MongoDB Real-Time Analytics Part-2


Here is another schema sample for storing Daily,Hourly and Minutes data 

{
    "_id" : "daily", ---> should be unique date for the day
    "article" : {
        "HT97" : 100,
        "HT98" : 100,
        "HT99" : 100
    },
    "daily" : 300,
    "hourly" : {
        "15" : 200,
        "16" : 100
    },
    "minutely" : {
        "957" : 100,
        "958" : 100,
        "960" : 100
    }
}



package com.realtime;

 import java.text.SimpleDateFormat;
import java.util.Date;

import com.mongodb.BasicDBObject;
import com.mongodb.DB;
import com.mongodb.DBCollection;
import com.mongodb.DBObject;
import com.mongodb.Mongo;

public class test {

public static void main(String[] args) {
   
    DBCollection collection = getCollection();
    for(int i=0;i<100;i++){
    Date now = new Date();
    String format  = new SimpleDateFormat("yyyy-MM-dd-HH-mm").format(now);
    Request1 r = new Request1(format,"HT"+i);
    upsert(r.getArticleId(),r,collection);
    System.out.println("upsert request: HT"+i);
    }
         
}
public static void upsert(String id, Request1 request,
            DBCollection collection) {
        BasicDBObject query = new BasicDBObject();
         query.put("_id", "monthly");
        DBObject dbo = createUpsert(request);
        collection.update(query, dbo, true, false);

    }

/**
* increment the stats
* @param request
* @return
*/
    public static DBObject createUpsert(Request1 request) {
        DBObject upsert = new BasicDBObject();
        DBObject inc = new BasicDBObject();
         // Count total hits
        inc.put("daily", 1);
        inc.put("minutely."+getMinutes(request),1); 
        inc.put("hourly."+getHour(request), 1);
        inc.put("article."+request.getArticleId(),1);

        upsert.put("$inc", inc);
        return upsert;
    }
    /**
     * get the current minute in day
     * @param r
     * @return
     */
    public static int getMinutes(Request1 r ){
    String format = r.getTime();
    String sMinutes = format.substring(format.lastIndexOf("-")+1);
    int minutes= Integer.parseInt(sMinutes);
    
    String sHour = getHour(r);
    int hour = Integer.parseInt(sHour);
    
    minutes = hour * 60 + minutes;
     return minutes;
    }
    /**
     * get current hour in a day
     * @param r
     * @return
     */
public static String getHour(Request1 r){
String format = r.getTime();
format = format.substring(format.lastIndexOf("-")-2,format.length()-3);
 
return format;
}
    public static DBCollection getCollection() {
     
        Mongo mongo;
        try {
            mongo = new Mongo();
        } catch (Exception e) {
            throw new RuntimeException(e);
        }

        DB db = mongo.getDB("analytics");
        return db.getCollection("metrics");
    }
}

Tuesday, September 24, 2013

MongoDB Real Time Analytics.


MongoDB makes it super easy to implement real-time analytics, while the natural tendency is to use Map Reduce feature provided my mongoDB to aggregate data, thought on using upsert feature and $inc operator to see how complex aggregation and groupings can be performed in real-time.
we can update total counts , averages and find distinct entities for a given period( per/sec , per/min, per/hour) in a single upsert statement. this data is then immediately available to draw real-time charts.

Let's say we want to obtain the following information every second for our application.
1. Total Hits
2. Unique Users
3. Unique IP Address
4. Average Response time for each URL ..etc

We will start by setting up some sample requests.
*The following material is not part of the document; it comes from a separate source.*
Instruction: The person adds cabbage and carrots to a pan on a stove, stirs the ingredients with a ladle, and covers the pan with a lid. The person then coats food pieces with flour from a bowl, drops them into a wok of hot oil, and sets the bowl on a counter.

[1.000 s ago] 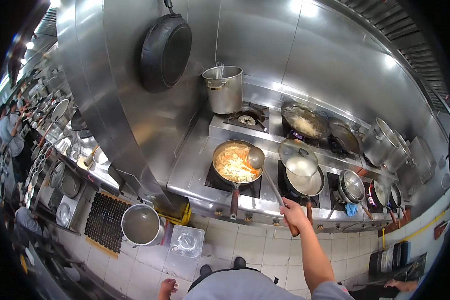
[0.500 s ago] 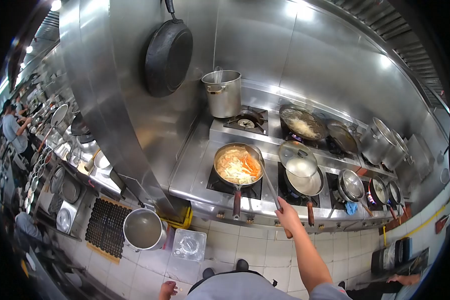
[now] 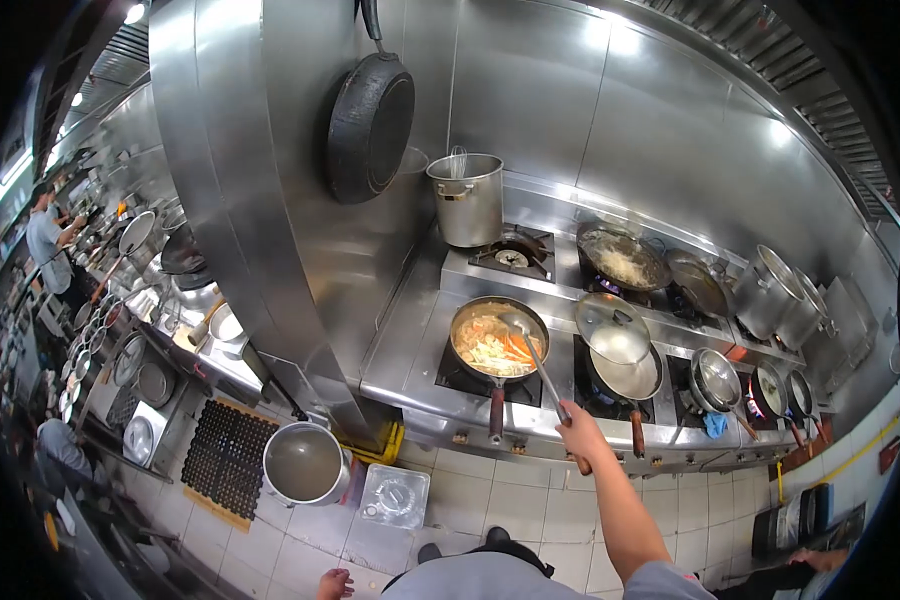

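My right hand is closed round the long handle of a ladle, whose wooden end sticks out below my fist. The ladle's round metal head rests on the food in a frying pan, near its upper right side. Pale strips and orange shreds lie in an orange-brown sauce. The pan's wooden handle points toward me over the stove's front edge. Low in the view, away from the stove, my left hand hangs with loosely bent fingers and holds nothing that I can see.
Beside the pan stands another pan with a glass lid tilted over it. A wok of bubbling liquid and a tall pot stand behind. On the floor are a large pot and a clear-lidded container. Other people are at left and lower right.
The ladle's head has moved from the pan's right rim onto the food. My right hand keeps its hold on the handle. The whole view has shifted slightly.
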Tool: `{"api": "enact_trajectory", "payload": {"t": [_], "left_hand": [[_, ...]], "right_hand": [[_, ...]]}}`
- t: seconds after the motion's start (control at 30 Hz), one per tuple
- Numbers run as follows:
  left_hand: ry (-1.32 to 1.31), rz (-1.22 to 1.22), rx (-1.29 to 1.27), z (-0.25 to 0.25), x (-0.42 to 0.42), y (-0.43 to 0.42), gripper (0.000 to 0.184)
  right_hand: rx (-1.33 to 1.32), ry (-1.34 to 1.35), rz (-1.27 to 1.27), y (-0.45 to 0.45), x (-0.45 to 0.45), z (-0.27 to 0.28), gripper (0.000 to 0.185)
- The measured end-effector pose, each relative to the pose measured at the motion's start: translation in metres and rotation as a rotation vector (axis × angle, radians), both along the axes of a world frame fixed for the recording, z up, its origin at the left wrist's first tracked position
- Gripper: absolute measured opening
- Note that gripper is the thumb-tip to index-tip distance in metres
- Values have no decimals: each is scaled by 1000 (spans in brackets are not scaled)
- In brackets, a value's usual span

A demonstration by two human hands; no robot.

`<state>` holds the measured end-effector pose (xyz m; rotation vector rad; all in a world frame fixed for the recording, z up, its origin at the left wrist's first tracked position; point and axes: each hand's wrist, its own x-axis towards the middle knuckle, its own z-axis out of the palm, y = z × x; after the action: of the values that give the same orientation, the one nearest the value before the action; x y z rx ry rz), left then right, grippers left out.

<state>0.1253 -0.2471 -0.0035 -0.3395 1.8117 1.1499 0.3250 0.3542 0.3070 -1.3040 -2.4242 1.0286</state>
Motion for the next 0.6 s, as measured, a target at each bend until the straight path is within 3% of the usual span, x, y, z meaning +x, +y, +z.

Here, I am hardcoding them. In real world, we can tail and parse a log file. Alternatively, this information can be sent directly from the application to our analytics system.

     Date d = new Date();
     SimpleDateFormat dt1 = new SimpleDateFormat("yyyyy_mm_dd_hh_mm_ss");
    
  Request r1 = new Request(dt1.format(d), "127_0_0_1","/apple/support1""user1", 1);
  Request r2 = new Request(dt1.format(d), "127_0_0_1","/apple/support1""user2", 2);
  Request r3 = new Request(dt1.format(d), "127_0_0_1","/apple/support2""user1", 1);
  Request r4 = new Request(dt1.format(d), "127_0_0_1","/apple/support2""user2", 1);
  Request r5 = new Request(dt1.format(d), "127_0_0_1","/apple/support1""user1", 1);
  Request r6 = new Request(dt1.format(d), "192_168_1_20","/apple/support1""user3", 4);
  Request r7 = new Request(dt1.format(d), "127_0_0_1","/apple/support3""user1", 1);

Note that the periods in IP Address have been replaced with underscores. This is done because we will be using them as the keys in our JSON documents and having periods in there will cause undesirable effects.
Next, we need to decide the aggregation interval. This determines how we choose our document id’s.
In this example, we have decided to aggregate every second, so we can choose our id as the request time that includes second level information(2013_09_23_02_29_28). If we were aggregating at an hourly interval, we could have simply used the id that contains only hour level information; such as ”2013_09_23_02″.
Based on the chosen id, all requests coming within a second will update  a single document. While there may be hundreds of request per second, we will end up having one document per second, that will represent the aggregated view for that second.
This has a very nice side effect. MongoDB index sizes are directly propotional to the number of documents.  Since we maintain one record per second instead of storing each request as a separate document, we greatly reduce the required index size and its much easier to fit the index in memory.
So, let us see how does aggregation and counts happen. Following is the function that creates the upsert request for each record.
1 public static DBObject createUpsert(Request request) {
2
3        DBObject upsert = new BasicDBObject();
4        DBObject inc = new BasicDBObject();
5        // Count total hits
6        inc.put("hits", 1);
7        // Get distinct IP's & Count hits per IP
8        inc.put("ip." + request.getIp() + ".hits", 1);
9        // Get Distinct Users & Count hits per user
10        inc.put("users." + request.getUser() + ".hits", 1);
11
12        // Get Distinct URL's & Count hits per URL
13        inc.put("urls." + request.getUrl() + ".hits", 1);
14        // Total time taken to process 'n' requests.
15        // Divide it by the count obtained above to get the average processing time for each URL.
16        inc.put("urls." + request.getUrl() + ".totalTime",request.getProcessTime());
17        upsert.put("$inc", inc);
18        return upsert;
19    }

Line Number 6 simply increments the ‘hits’ field, giving us the total hits in a second.
In Line Number 8, we get more creative. For the current request, if the field ip.’ip_address’ (e.g. ip.localhost) exists, then its ‘hits’ field is incremented. Otherwise, the field  ip.’ip_address’ get added to the ‘ip’ field. At the end of the second, we have collected all distinct IPs from which the application got the requests as well as the number of requests received from each IP.
We do the same for users and URL’s. Finally, in line number 16, we accumulate the total processing time for all requests for each ‘url’ in the field urls.’url’.totalTime.
By simply dividing the accumulated time by the ‘hits’ count later, we can get the average response time.
Here’s the function that gets invoked for each request, updating/inserting the records in database.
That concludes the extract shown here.